From left: Health & Wellness Innovation organizer and Media Lab PhD student John Moore, MD; Lindi van Niekerk, MD; and Media Lab research affiliate Julius Akinyemi.

For two weeks, I was able to surround myself with passionate innovators who worked in six project teams to address health challenges like HIV, epilepsy, hypertension, endometriosis, Parkinson’s, and cardiac failure. These teams pushed toward new frontiers in patient empowerment. In all health systems, we need to realise that our patients are competent interpreters of their own lives and that our role as innovators is to support them with the best means to do so.

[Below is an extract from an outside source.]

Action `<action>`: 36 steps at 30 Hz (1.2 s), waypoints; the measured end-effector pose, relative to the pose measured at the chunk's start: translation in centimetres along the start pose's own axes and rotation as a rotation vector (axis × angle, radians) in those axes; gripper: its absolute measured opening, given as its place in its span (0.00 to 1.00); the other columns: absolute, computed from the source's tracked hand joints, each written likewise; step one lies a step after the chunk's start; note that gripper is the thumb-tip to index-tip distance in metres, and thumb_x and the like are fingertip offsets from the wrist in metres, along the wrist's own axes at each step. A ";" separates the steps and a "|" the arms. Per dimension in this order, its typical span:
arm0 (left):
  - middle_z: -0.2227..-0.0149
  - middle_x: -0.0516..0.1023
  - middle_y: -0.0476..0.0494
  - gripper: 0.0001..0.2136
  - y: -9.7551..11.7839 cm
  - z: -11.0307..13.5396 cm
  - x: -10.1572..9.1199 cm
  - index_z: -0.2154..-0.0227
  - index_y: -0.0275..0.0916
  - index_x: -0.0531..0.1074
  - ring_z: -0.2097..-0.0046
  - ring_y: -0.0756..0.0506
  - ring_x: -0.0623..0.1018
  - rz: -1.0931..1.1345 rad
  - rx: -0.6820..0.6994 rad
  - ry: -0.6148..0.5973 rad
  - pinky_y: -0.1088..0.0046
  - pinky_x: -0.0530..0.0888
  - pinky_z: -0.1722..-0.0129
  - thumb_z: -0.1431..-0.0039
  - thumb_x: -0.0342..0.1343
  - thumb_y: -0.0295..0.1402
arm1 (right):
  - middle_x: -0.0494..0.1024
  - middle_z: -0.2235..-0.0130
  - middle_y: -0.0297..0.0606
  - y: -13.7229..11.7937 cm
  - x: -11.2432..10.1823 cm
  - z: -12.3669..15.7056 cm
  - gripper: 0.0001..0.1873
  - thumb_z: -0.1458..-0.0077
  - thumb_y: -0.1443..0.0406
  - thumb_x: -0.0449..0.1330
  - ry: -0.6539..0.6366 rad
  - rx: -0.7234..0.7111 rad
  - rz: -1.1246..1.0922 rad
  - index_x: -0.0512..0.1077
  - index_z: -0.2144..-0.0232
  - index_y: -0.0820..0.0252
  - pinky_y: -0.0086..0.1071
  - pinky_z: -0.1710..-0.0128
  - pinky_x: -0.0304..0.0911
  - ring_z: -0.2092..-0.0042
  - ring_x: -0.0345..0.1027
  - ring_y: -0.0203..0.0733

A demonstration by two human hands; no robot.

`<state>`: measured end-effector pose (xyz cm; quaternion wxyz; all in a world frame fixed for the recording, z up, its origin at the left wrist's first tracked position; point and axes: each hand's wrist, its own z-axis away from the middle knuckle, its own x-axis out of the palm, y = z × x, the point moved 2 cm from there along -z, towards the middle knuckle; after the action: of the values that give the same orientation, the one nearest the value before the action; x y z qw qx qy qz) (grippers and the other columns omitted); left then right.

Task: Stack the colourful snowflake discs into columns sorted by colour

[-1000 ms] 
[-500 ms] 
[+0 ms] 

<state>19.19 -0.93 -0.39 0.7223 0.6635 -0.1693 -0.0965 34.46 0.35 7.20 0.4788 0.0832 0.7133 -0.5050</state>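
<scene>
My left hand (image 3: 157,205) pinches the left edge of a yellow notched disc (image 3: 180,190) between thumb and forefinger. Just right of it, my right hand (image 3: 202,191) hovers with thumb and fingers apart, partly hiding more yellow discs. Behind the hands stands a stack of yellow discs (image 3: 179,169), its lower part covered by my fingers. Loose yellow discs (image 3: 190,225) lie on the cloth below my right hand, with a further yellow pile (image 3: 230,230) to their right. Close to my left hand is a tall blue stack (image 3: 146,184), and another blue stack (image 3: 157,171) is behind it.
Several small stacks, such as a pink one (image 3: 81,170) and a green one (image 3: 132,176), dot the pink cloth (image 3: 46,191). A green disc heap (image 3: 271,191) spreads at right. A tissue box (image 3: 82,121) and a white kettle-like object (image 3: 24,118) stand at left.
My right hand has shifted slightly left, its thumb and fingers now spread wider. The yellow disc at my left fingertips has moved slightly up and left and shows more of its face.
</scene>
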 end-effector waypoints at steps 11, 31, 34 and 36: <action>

I joined a group of experts developing a mobile application to support HIV patients in managing their disease, a project well-suited to a priority need in South Africa. This diverse team of clinicians, software developers, biomedical engineers, health literacy experts, and behaviour-change experts had a range of knowledge and backgrounds that worked to catalyse innovation. The first few days allowed for a wonderfully messy and creative process of sharing new and fresh ideas on how patients can be supported with medication adherence. After exploring broadly, we were able to focus on the core components and got started on developing a prototype. From animated videos providing educational insights, to screen designs targeted at both patients and providers, to an incorporated point of care test, the HIVIVA application emerged.

The product outcomes of such an innovation process are, of course, a benefit of attending a two-week event like this–but the relationships that result are arguably as great a benefit. I had the opportunity to form friendships and connections with such special people, including my teammates and members of the extended MIT family.

My ability to attend the hackathon was made possible through the unique and exciting collaboration being established between MIT and the Bertha Centre for Social Innovation at the Graduate School of Business in Cape Town. In addition, the people of the MIT Media Lab–Julius Akinyemi, Joost Bonsen, and John Moore–gave value to my visit, as did my host Michele Oshima who kindly opened her home to me for two weeks.

I departed MIT more excited than ever and filled with new enthusiasm to take the innovation process back to Cape Town. I look forward to creating a stimulating and enabling environment for our local innovators and entrepreneurs to uncover novel solutions to improve healthcare for our patients who need it most.